### PROBLEM DETAILS
Beneath this instruction is a block of data; output from it exactly the lines that run from the one containing "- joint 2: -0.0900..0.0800" through the one containing "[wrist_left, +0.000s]", inclusive.

### Saved entries

▬▬▬

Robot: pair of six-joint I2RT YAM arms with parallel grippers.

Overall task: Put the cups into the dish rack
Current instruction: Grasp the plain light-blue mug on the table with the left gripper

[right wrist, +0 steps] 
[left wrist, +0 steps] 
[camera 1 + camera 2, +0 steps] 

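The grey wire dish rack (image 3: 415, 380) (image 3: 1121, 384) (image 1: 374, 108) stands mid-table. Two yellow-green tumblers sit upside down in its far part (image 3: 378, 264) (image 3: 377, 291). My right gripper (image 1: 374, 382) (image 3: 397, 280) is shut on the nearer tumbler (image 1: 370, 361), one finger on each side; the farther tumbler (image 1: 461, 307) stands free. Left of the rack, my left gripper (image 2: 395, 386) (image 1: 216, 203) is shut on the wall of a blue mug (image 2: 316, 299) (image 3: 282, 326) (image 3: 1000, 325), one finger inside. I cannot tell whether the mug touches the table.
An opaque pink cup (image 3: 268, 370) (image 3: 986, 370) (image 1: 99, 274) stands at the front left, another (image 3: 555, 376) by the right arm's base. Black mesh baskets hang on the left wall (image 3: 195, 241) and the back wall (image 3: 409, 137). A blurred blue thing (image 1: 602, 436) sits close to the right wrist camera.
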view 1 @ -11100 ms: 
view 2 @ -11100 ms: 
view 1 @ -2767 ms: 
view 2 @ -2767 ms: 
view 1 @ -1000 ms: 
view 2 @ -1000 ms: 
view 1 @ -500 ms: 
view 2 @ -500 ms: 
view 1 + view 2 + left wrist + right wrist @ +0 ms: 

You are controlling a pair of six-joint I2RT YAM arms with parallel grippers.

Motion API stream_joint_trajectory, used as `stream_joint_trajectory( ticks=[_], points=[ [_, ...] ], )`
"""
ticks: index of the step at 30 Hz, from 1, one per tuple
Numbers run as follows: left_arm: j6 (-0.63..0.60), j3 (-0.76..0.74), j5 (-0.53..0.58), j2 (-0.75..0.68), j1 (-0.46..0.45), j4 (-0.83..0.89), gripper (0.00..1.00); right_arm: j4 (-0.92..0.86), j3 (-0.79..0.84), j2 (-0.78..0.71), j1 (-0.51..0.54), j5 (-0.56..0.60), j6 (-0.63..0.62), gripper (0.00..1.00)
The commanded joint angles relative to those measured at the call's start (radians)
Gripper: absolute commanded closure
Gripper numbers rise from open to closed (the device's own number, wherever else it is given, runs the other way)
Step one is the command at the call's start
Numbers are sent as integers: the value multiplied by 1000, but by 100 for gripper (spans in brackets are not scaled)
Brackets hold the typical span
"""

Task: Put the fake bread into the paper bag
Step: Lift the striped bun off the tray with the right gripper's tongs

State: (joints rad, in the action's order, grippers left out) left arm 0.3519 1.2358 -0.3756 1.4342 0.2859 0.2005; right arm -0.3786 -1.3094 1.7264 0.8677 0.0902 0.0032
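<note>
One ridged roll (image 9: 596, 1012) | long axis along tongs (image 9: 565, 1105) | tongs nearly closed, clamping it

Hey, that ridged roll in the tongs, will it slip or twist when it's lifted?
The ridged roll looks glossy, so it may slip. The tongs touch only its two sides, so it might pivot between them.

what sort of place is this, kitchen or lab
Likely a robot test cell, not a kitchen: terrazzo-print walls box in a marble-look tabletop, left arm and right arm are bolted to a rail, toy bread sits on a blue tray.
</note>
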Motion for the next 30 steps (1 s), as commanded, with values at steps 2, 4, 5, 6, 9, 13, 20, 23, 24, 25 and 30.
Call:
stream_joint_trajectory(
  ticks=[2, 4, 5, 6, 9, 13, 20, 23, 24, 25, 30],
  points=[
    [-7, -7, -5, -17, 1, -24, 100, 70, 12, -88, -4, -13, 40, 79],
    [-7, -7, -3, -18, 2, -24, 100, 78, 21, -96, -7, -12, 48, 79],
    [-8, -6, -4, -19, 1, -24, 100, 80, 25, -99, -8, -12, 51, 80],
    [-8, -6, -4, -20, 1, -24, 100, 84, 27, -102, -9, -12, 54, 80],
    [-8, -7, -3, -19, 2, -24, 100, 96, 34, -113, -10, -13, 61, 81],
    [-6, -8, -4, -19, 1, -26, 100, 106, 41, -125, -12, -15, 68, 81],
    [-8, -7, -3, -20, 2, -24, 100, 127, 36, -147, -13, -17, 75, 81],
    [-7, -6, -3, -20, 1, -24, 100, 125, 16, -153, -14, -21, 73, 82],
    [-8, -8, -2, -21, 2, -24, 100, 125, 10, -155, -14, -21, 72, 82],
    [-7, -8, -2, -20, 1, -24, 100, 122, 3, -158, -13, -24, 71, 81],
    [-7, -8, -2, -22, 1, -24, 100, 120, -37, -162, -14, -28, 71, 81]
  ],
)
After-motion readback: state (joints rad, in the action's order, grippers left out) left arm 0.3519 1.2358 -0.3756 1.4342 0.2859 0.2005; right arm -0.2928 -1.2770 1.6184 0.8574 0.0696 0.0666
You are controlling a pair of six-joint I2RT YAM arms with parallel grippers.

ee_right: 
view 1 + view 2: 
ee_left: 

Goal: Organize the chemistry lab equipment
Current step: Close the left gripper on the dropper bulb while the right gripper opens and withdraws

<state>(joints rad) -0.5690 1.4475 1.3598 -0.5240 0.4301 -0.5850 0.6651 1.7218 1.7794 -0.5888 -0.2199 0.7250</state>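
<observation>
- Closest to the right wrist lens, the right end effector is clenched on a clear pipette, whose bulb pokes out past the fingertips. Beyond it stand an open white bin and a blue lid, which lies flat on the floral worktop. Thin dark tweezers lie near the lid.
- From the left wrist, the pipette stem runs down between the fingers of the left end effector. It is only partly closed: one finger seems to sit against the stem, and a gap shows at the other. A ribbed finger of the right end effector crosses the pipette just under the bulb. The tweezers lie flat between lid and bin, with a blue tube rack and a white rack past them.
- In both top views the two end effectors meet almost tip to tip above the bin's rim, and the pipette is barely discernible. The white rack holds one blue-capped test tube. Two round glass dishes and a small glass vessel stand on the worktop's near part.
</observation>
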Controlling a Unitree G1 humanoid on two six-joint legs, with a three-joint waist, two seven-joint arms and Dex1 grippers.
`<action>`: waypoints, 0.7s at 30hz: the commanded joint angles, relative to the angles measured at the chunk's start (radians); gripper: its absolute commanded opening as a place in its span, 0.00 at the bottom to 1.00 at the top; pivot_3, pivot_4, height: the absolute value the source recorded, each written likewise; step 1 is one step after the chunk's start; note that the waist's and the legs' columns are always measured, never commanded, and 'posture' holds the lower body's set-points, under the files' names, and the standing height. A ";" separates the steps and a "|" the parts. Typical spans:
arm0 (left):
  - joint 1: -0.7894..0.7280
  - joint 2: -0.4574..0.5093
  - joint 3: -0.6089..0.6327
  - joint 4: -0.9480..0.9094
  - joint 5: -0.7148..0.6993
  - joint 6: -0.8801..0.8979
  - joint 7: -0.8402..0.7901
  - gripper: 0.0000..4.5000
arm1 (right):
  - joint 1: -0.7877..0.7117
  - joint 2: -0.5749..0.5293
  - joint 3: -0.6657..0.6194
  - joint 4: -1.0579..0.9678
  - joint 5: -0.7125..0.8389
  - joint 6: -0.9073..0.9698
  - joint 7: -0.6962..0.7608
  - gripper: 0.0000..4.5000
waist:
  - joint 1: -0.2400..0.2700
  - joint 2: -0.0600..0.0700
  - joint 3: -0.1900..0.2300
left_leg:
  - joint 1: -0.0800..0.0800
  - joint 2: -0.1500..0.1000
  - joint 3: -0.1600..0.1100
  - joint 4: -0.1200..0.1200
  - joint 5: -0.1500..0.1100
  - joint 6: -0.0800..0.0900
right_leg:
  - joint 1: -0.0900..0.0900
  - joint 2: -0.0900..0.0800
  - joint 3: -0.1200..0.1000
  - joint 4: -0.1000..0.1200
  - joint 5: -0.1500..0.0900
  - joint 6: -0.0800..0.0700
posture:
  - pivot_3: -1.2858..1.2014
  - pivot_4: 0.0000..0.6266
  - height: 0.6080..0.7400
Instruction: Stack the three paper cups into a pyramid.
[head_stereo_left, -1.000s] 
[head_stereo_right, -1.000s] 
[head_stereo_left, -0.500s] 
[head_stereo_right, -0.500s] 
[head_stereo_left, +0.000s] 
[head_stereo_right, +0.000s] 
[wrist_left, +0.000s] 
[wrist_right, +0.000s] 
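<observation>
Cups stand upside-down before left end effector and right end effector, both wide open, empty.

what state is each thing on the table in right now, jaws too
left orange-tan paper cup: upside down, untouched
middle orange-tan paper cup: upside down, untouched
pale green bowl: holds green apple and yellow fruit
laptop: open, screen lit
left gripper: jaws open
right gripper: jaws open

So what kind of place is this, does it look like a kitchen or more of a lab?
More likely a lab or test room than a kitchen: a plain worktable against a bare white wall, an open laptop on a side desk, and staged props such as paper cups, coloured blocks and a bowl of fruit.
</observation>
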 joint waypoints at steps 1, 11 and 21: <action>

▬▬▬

### EXERCISE SOLUTION
  - joint 2: -0.0900..0.0800
  - joint 3: -0.1200..0.1000
  - joint 4: -0.1000..0.1200
  - joint 5: -0.1500..0.0900
  - joint 6: -0.0800..0.0700
posture:
  - pivot_3: -1.2858..1.2014
  - pivot_4: 0.0000..0.6266
  - height: 0.6080..0.7400
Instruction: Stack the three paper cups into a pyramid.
[head_stereo_left, -1.000s] 
[head_stereo_right, -1.000s] 
[head_stereo_left, -0.500s] 
[head_stereo_right, -0.500s] 
[head_stereo_left, +0.000s] 
[head_stereo_right, +0.000s] 
[wrist_left, +0.000s] 

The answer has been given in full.